Em 2011, a cervejaria Seasons, de Porto Alegre, lançou um lote de 500 litros de uma american pale ale com flores de lúpulo de Vacaria (RS).
O bom aproveitamento da colheita, no entanto, não se repetiu nos anos seguintes.
É o contrário do que Veraldi espera em São Bento. "O lúpulo é uma planta perene [que não precisa ser replantada a cada safra] e que, com os anos, melhora de rendimento e de qualidade", diz. "E essa variedade, que pode ser considerada brasileira, se adaptou muito bem."
Neste ano, cerca de 200 mudas renderam 12 quilos de flores. A Folha visitou o sítio e viu as primeiras mudas que, na primavera de 2015, devem render 500 quilos de flores.
Outra coisa que deve melhorar, segundo Veraldi, é a complexidade do ingrediente.
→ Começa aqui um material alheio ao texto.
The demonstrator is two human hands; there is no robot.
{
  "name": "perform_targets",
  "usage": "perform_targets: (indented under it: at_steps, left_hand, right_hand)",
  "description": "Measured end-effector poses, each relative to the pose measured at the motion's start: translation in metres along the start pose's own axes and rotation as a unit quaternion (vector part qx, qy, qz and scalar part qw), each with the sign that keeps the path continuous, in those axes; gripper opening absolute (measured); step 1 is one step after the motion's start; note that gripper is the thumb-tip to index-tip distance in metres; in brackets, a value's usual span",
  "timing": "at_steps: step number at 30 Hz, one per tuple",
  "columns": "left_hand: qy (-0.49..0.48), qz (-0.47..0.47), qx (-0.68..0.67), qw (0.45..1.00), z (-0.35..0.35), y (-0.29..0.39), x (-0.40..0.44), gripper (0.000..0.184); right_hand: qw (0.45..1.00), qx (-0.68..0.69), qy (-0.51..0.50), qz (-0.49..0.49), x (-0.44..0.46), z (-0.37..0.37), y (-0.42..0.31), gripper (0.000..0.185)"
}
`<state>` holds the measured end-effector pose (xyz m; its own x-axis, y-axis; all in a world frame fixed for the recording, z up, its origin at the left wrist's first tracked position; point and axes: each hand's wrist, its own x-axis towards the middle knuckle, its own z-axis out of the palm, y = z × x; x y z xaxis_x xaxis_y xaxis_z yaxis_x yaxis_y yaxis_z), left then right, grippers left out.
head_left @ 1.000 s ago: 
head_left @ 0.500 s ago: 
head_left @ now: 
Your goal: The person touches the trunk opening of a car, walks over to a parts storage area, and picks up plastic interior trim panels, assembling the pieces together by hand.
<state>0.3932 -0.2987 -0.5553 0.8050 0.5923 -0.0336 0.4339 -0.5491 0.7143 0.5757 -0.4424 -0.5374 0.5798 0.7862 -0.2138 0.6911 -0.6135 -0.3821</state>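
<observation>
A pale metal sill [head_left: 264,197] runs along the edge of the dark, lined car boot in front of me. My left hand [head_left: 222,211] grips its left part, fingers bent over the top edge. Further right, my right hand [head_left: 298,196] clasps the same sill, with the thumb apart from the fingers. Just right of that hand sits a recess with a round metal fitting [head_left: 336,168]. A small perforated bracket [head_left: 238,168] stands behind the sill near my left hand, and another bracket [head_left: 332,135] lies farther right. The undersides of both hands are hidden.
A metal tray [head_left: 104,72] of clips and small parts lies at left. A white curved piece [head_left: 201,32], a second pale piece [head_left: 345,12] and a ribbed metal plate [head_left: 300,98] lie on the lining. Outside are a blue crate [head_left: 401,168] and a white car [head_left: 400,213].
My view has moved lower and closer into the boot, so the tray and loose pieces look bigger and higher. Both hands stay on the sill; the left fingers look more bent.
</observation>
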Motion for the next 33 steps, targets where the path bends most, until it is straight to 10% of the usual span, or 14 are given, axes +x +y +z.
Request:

Nesta safra, seu lúpulo teve índice baixo do elemento que dá amargor e aromas.
Para atingir o aperfeiçoamento, o agricultor vai contar com apoio tecnológico da cervejaria nipo-brasileira.
É esse incentivo, segundo especialistas ouvidos pela Folha, que faltou para experiências anteriores do tipo.
"Se hoje temos cevada de qualidade, é porque a Embrapa e universidades ajudaram a desenvolver seu cultivo", diz Alfredo Ferreira, diretor do Instituto da Cerveja.
Segundo a Embrapa e o Ministério da Agricultura, não há hoje fomento de experiências de cultivo de lúpulo.